Task objective: Check every line of the data below for the word "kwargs". Copy the ones that have it.

[Opening Data for this task section]

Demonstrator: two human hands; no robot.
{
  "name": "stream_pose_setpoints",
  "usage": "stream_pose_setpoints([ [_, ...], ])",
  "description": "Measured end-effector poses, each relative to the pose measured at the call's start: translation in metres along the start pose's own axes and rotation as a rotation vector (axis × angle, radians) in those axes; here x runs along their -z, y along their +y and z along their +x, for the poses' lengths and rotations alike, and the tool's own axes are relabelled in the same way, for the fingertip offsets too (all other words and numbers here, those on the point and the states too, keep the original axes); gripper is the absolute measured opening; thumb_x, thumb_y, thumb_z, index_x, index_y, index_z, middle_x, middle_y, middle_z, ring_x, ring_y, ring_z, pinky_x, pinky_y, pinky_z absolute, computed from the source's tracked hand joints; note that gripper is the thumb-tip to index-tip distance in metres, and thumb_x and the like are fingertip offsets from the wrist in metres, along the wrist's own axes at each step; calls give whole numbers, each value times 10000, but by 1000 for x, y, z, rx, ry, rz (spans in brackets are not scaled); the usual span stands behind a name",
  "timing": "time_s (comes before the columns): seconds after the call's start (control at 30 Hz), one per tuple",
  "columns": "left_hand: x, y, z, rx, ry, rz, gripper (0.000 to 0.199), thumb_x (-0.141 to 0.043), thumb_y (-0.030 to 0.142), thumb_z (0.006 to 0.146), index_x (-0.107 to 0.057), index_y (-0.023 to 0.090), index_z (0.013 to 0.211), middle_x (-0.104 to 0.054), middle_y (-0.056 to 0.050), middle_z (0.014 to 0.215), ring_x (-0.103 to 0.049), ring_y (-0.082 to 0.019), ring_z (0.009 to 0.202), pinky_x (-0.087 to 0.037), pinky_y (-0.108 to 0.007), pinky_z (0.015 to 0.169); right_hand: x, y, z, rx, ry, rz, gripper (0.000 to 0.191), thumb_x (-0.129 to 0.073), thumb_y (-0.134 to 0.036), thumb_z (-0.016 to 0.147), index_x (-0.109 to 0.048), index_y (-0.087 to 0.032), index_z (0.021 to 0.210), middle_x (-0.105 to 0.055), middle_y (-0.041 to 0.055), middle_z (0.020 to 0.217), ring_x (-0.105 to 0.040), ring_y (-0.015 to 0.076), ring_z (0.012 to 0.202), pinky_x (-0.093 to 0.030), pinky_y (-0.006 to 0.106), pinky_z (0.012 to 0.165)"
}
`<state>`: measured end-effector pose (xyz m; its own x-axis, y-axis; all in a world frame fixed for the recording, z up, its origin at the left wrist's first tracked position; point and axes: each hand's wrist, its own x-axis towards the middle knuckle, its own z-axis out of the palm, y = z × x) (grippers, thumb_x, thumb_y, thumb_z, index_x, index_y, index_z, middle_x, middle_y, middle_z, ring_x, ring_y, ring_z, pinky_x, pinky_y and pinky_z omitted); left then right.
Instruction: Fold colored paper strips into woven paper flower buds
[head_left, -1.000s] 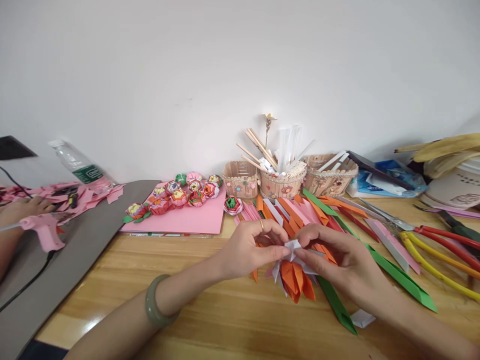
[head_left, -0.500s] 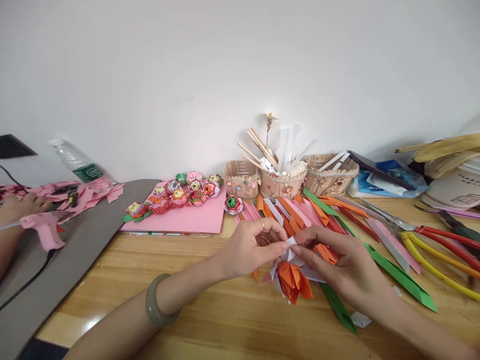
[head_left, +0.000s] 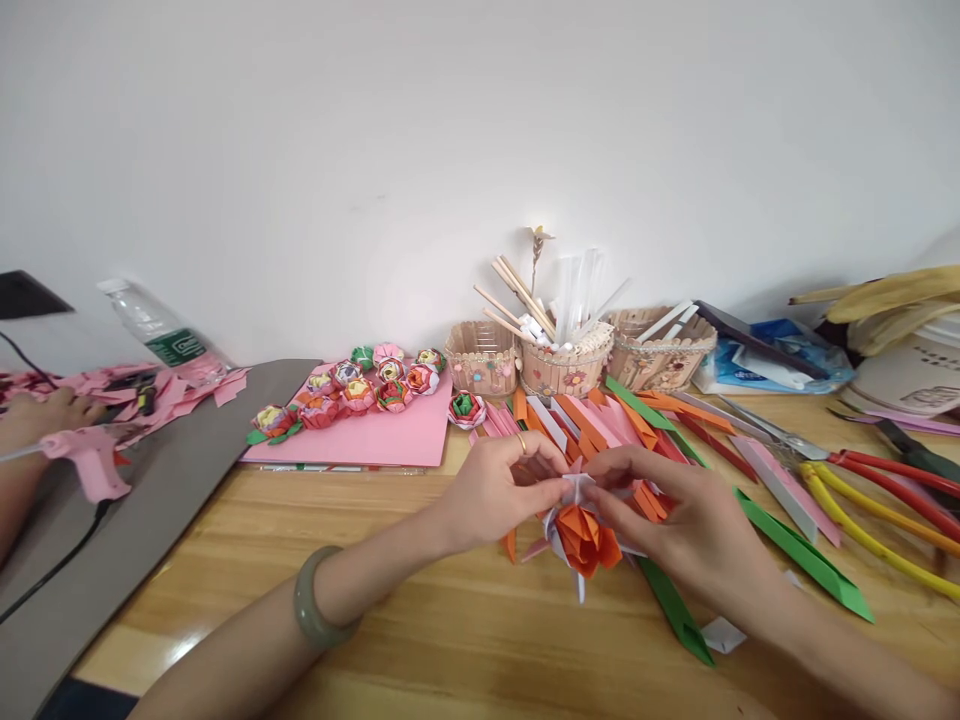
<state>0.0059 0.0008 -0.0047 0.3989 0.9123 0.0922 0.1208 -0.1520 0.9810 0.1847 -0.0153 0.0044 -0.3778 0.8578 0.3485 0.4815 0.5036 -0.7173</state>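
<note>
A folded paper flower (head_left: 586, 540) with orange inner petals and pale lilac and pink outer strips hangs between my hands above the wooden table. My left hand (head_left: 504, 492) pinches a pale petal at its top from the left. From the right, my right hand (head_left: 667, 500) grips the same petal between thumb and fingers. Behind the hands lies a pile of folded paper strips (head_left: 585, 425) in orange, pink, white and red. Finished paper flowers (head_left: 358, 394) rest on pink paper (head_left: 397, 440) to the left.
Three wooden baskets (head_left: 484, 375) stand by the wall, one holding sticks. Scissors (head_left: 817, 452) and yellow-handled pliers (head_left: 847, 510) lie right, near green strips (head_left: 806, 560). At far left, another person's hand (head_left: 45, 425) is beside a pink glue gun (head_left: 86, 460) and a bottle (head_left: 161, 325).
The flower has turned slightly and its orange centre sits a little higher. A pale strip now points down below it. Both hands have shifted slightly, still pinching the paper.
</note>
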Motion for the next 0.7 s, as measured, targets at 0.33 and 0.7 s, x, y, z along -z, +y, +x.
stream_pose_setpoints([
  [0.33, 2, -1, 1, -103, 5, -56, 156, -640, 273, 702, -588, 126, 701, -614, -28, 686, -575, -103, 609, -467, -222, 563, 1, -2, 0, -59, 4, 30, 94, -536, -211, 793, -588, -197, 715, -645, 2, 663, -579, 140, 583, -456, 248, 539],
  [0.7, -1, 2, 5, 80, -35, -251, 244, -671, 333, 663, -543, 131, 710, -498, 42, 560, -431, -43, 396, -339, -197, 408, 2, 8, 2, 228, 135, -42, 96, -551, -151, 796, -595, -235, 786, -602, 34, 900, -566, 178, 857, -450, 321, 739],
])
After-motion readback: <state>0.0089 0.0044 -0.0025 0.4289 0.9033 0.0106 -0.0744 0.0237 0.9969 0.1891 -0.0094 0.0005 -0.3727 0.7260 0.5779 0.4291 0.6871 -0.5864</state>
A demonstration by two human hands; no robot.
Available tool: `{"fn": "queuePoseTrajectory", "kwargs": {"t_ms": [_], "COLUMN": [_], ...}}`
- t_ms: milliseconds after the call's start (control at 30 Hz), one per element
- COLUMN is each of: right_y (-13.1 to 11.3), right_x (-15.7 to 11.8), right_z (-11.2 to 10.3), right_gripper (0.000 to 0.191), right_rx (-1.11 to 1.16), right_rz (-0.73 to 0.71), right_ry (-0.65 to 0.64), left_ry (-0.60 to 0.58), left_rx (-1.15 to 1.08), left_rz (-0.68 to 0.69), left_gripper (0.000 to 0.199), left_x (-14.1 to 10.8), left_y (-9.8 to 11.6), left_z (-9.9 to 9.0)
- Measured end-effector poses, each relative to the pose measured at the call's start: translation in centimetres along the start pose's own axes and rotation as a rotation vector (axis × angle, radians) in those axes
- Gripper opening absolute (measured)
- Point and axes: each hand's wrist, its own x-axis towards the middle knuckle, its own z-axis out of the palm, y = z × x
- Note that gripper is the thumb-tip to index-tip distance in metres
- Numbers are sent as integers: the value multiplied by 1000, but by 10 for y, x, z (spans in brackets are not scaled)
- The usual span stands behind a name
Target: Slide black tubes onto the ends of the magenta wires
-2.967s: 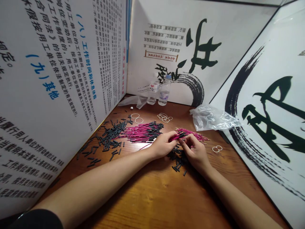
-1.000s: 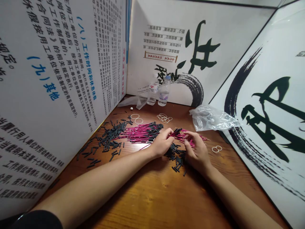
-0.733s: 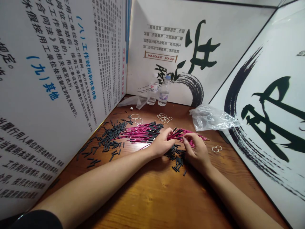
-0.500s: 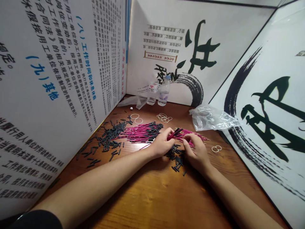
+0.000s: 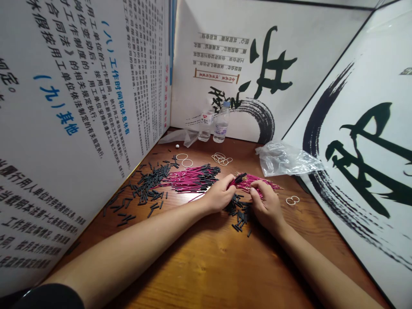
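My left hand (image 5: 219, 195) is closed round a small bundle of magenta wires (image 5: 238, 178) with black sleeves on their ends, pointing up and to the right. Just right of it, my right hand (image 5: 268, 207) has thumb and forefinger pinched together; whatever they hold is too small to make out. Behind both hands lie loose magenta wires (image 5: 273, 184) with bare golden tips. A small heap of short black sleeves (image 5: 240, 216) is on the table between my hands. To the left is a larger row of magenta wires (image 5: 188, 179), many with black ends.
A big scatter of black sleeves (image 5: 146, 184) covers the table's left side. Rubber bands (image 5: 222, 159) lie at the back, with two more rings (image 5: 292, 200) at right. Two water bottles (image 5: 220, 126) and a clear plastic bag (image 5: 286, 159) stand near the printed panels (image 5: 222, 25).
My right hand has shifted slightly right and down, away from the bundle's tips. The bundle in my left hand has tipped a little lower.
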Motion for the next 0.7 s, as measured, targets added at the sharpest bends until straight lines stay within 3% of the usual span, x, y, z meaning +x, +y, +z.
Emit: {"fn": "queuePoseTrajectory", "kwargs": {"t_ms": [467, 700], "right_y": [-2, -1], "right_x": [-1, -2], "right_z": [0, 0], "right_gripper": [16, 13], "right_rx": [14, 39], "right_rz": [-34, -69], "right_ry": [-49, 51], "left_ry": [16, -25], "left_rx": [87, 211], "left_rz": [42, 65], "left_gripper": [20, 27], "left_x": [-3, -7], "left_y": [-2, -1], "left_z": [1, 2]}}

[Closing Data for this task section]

Answer for the task:
Available tool: `{"fn": "queuePoseTrajectory", "kwargs": {"t_ms": [_], "COLUMN": [_], ...}}`
Emit: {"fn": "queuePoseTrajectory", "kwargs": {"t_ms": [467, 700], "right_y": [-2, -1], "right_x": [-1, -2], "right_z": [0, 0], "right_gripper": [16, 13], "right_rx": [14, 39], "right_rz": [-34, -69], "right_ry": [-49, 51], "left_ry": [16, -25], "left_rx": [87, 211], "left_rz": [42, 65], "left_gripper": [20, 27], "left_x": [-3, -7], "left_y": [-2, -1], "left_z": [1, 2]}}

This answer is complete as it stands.